Parmalat: 13 anni di pena richiesti per Calisto Tanzi
Non ha usato mezzi termini Francesco Greco, il procuratore aggiunto di Milano nel corso dell’ultima parte della requisitoria proposta dall’accusa per gli otto imputati al processo per il crac Parmalat, tra i quali l’ex patron del gruppo industriale che si è conclusa con la richiesta a 13 anni di pena per Calisto Tanzi. Durante l’udienza che si è tenuta oggi, il procuratore ha paragonato il crac del gruppo industriale a “una brutta vicenda di mafia”.
Il procuratore Greco ha fatto il paragone riprendendo quanto detto nel 2003 da un analista di Bank Of America (BoA), una delle banche coinvolte nel tracollo del gruppo industriale che aveva dichiarato il crac “una brutta vicenda di mafia”. Il pm milanese ha fatto inoltre dei parallelismi con il crollo della finanza internazionale di questi giorni. “E’ la migliore dimostrazione – ha detto Greco – che l’intuizione della procura di Parma e Milano era giusta e cioè che le banche erano corresponsabili del crac di Parmalat. Senza il concorso degli istituti di credito – ha aggiunto Greco – la grande frode ai danni dei cittadini risparmiatori non sarebbe stata possibile. Parmalat non aveva nemmeno i soldi per pagare la mungitura delle vacche e le banche lo sapevano”.
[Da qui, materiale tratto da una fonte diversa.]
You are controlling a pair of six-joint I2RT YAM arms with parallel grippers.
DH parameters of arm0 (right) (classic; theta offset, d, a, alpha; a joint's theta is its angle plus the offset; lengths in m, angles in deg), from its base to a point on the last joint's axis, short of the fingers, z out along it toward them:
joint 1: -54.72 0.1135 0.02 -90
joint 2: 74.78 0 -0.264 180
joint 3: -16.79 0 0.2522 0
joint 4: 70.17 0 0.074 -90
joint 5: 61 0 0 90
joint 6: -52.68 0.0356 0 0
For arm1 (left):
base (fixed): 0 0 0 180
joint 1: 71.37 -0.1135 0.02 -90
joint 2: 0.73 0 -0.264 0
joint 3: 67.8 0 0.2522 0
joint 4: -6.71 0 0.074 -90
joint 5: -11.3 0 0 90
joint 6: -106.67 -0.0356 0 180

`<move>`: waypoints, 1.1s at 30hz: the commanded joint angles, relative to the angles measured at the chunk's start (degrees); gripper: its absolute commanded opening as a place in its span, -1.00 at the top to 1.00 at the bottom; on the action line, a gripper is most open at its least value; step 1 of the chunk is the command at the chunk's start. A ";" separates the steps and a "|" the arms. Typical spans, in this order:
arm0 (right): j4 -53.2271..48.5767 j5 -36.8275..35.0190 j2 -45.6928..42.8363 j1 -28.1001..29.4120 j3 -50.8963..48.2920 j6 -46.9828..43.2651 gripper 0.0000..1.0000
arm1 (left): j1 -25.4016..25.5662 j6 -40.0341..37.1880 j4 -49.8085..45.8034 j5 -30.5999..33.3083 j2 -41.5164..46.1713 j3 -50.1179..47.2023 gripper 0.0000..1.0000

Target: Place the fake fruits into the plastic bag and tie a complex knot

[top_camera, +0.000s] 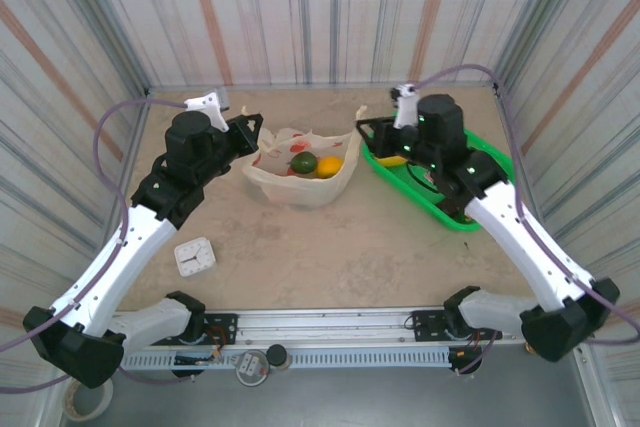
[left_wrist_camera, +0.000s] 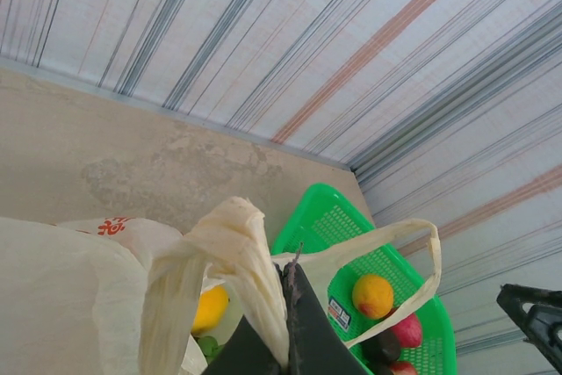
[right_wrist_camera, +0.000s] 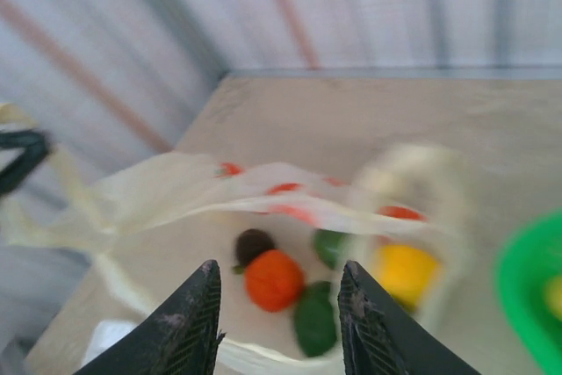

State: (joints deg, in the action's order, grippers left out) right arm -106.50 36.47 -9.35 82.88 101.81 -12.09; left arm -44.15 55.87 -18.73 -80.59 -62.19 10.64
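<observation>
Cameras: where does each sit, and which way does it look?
Top external: above and behind the arms, looking down on the table; both arms whole.
Left wrist: on the left arm, facing the back corner; left gripper pinches the plastic bag.
Right wrist: on the right arm, looking down into the bag; right gripper open.
Shared: the bag in all; green basket in top and left wrist.

The right wrist view is smeared: the round yellow plastic fruit [right_wrist_camera: 406, 271] and the looped handle [right_wrist_camera: 413, 173] of the thin cream-yellow plastic bag [right_wrist_camera: 167, 195] are blurred. At four o'clock the picture's edge cuts the bright green plastic basket [right_wrist_camera: 531, 296].
</observation>
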 commanded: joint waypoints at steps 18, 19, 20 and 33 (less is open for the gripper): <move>-33.51 -19.82 4.85 -25.29 -14.29 17.18 -0.11 | 2.66 -1.67 0.27 1.77 0.05 0.11 1.00; -32.98 -19.72 5.56 -26.43 -14.80 17.51 -0.10 | 2.65 -1.61 0.27 1.74 0.06 0.09 1.00; -32.19 -19.57 6.06 -27.43 -15.18 17.56 -0.10 | 2.61 -1.45 0.28 1.67 0.02 0.09 1.00; -22.02 -18.46 18.52 -33.16 -17.82 17.20 -0.09 | 2.66 -1.58 0.32 1.70 0.04 0.09 1.00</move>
State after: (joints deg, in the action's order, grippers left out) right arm -130.91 18.11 7.35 51.04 84.96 3.26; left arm -41.70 55.41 -18.77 -80.11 -62.34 10.64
Il magistrato ha ricordato inoltre come un altro analista di Citybank aveva scritto, in una e mail che “Parmalat è una gallina dalle uova d’oro marce”. Quanto basta per far ribadire a Greco che “le banche sapevano che Parmalat non aveva una lira, che non aveva i soldi per pagare i debiti”.
Tra i vari passaggi Greco ha sottolineato inoltre che le banche hanno venduto al gruppo industriale quei titoli tossici di cui oggi parlano i giornali, rifilati a Parmalat con grande spregiudicatezza”
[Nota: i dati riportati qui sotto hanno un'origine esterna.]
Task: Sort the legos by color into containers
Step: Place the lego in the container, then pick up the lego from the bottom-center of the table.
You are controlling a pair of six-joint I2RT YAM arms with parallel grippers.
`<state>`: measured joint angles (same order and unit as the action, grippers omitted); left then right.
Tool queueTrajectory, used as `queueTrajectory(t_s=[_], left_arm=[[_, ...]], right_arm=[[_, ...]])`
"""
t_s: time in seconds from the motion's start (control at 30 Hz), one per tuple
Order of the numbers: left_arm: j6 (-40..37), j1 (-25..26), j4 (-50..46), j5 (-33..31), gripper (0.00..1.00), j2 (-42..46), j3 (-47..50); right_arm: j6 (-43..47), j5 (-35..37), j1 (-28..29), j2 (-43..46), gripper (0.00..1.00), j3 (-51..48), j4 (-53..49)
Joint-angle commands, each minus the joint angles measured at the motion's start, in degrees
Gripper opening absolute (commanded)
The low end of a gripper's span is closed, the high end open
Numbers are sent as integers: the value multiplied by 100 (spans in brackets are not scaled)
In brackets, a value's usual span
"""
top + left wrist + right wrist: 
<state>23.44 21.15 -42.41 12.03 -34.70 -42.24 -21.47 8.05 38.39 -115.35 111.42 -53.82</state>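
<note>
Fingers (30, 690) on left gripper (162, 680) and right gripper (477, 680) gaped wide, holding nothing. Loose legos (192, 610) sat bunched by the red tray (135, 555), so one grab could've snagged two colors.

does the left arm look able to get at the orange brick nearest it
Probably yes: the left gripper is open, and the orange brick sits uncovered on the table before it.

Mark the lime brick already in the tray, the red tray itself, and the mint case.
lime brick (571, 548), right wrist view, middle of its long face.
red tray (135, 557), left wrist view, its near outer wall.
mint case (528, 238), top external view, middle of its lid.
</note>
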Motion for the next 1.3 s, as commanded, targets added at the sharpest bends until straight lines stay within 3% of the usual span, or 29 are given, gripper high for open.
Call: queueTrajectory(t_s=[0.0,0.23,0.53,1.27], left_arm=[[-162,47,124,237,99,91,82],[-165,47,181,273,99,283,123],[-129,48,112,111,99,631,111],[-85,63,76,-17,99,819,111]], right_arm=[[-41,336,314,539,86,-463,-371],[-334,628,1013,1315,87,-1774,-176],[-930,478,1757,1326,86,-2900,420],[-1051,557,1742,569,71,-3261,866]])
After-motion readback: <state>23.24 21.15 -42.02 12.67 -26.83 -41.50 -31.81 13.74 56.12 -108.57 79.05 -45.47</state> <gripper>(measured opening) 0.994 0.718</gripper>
“Le banche – ha sottolineato Greco – aiutarono Parmalat a spacciare prodotti finanziari tossici, titoli che non avrebbero dovuto avere nemmeno il diritto di esistere. Sicuramente non sarà possibile accertare tutte le responsabilità di chi architettò la truffa e incassò stock option finite poi nei paradisi fiscali”. Poi l’affondo: “Qui si parla solo di soldi e non di regole, e da allora nulla è stato fatto per evitare che un altro caso Parmalat si ripeta in futuro”, ha aggiunto Greco definendo in un altro passaggio il mondo della finanza “ipocrita, arrogante e omertoso”.
Per il rappresentante dell’accusa il “rapporto perverso” che legava il gruppo di Collecchio alle banche era chiaro fin da subito: “Non c’era bisogno di una consulenza di centinaia di pagine per accertare la reale situazione del gruppo”.
La pubblica accusa ha proseguito puntando il dito contro il comportamento di BoA in tutta la vicenda che ha condotto al crac, sottolineando che il management ha inventato e ha distrutto dati, coperto le comunicazioni false che venivano rilasciate al mercato e sapeva perfettamente in che condizioni versava Parmalat.
“Gli istituti bancari hanno consapevolmente mantenuto in vita un titolo che doveva essere messo in défault da molto tempo, continuando a foraggiare una società decotta e senza un euro, che non era trasparente nelle comunicazioni”, ha aggiunto il procuratore. In pratica, le banche sapevano che Parmalat ricorreva a derivati speculativi nel 2003, per far fronte all’enorme indebitamento.
“La logica che ha guidato la Finanza in questi anni – ha concluso Greco – è quella che sta portando il mondo alla rovina e il prezzo lo pagano i cittadini, perché i responsabili hanno occultato invece i loro tesori in Liechtenstein o alle Bahamas. I soldi per ripianare i buchi del mercato saranno presi invece ai cittadini, per coprire le spalle a chi ha venduto carta in cambio di stock option.
Le richieste di condanna per gli imputati nel processo Parmalat (13 anni di reclusione nei confronti di Callisto Tanzi), è considerata a caldo una pena per certi versi record. Per l’ex patron di Collecchio l’accusa ha chiesto infine di negare qualsiasi attenuante generica.